TASK BRIEF
Report how many lines contain the word "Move" in the listing that follows. Give nothing besides the number.
── GIVEN RECORDS ──
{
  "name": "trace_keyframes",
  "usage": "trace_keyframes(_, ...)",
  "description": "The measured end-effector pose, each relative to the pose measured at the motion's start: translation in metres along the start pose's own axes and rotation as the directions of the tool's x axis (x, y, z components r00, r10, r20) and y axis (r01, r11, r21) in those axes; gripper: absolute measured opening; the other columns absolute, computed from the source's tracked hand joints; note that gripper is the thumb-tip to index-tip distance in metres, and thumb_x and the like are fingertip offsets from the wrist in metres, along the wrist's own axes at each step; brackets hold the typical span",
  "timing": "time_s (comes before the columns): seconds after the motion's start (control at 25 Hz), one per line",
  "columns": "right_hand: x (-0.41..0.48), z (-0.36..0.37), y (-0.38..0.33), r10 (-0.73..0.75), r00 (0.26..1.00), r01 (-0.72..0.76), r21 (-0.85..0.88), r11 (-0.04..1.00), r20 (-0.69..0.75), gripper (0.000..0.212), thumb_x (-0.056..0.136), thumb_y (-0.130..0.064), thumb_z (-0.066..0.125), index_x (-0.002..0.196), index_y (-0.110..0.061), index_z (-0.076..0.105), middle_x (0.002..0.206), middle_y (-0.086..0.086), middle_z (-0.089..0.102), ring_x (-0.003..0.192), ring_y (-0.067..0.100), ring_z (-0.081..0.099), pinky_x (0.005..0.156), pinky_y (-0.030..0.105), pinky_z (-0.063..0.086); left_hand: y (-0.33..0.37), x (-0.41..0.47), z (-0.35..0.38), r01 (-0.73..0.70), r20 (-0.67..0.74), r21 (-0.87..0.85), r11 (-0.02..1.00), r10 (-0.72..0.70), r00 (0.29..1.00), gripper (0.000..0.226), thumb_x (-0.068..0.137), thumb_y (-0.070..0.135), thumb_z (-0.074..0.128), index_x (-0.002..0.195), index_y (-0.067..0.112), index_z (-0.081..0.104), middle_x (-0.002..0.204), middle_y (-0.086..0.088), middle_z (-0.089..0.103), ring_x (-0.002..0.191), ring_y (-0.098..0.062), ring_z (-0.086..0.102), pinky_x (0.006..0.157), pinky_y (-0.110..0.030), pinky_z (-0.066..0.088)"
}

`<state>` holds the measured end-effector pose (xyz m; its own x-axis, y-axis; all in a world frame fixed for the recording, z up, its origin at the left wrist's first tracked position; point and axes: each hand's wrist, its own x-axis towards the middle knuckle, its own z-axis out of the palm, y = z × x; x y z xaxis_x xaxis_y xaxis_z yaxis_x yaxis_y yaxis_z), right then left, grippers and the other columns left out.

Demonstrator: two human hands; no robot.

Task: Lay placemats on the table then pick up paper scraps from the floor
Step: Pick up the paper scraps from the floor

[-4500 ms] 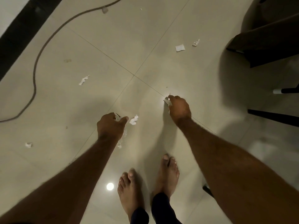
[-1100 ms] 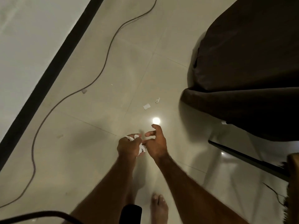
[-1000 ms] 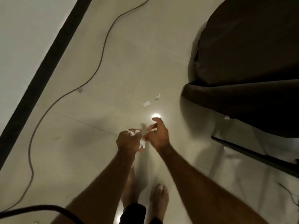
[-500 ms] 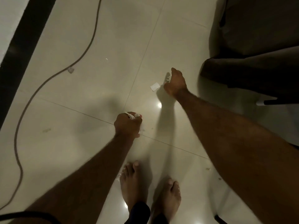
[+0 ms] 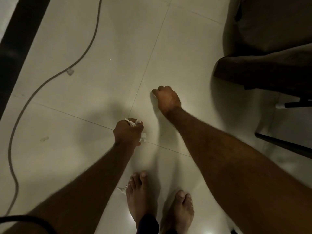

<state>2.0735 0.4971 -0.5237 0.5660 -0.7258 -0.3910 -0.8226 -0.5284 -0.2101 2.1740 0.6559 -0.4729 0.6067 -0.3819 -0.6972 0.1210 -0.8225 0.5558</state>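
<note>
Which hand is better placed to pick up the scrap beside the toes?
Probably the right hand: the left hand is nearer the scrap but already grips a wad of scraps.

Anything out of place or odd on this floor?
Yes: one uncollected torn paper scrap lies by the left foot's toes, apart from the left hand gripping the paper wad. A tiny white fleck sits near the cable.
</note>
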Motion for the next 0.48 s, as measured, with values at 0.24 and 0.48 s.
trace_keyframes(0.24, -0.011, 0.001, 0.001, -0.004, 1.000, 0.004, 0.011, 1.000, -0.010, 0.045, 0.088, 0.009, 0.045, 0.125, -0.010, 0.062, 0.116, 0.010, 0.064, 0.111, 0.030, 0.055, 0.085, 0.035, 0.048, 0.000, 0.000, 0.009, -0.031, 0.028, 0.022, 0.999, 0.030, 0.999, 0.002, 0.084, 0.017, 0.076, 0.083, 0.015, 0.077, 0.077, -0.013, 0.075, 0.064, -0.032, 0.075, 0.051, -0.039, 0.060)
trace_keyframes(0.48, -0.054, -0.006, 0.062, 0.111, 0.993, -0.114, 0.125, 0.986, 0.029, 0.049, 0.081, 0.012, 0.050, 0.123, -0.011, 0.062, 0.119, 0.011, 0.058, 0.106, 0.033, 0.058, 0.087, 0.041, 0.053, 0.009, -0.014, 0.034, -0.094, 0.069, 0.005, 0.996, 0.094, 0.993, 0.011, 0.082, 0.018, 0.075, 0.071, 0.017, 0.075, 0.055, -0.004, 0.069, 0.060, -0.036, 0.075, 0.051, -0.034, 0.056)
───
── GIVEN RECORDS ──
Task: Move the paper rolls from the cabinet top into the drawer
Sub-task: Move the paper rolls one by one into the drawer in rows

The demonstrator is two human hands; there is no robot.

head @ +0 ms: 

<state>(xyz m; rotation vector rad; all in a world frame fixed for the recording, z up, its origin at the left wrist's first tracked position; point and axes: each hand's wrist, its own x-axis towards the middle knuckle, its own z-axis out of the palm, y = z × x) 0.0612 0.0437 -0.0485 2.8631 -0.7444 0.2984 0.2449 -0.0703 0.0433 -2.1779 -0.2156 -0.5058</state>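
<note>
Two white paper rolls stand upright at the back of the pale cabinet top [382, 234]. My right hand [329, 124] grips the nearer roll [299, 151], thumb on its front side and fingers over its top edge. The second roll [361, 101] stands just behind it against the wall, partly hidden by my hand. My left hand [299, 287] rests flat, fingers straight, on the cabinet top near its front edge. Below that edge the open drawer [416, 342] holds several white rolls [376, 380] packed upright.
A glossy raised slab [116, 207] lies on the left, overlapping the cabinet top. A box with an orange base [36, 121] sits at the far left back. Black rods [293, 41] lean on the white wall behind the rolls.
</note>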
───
YOUR RESPONSE
2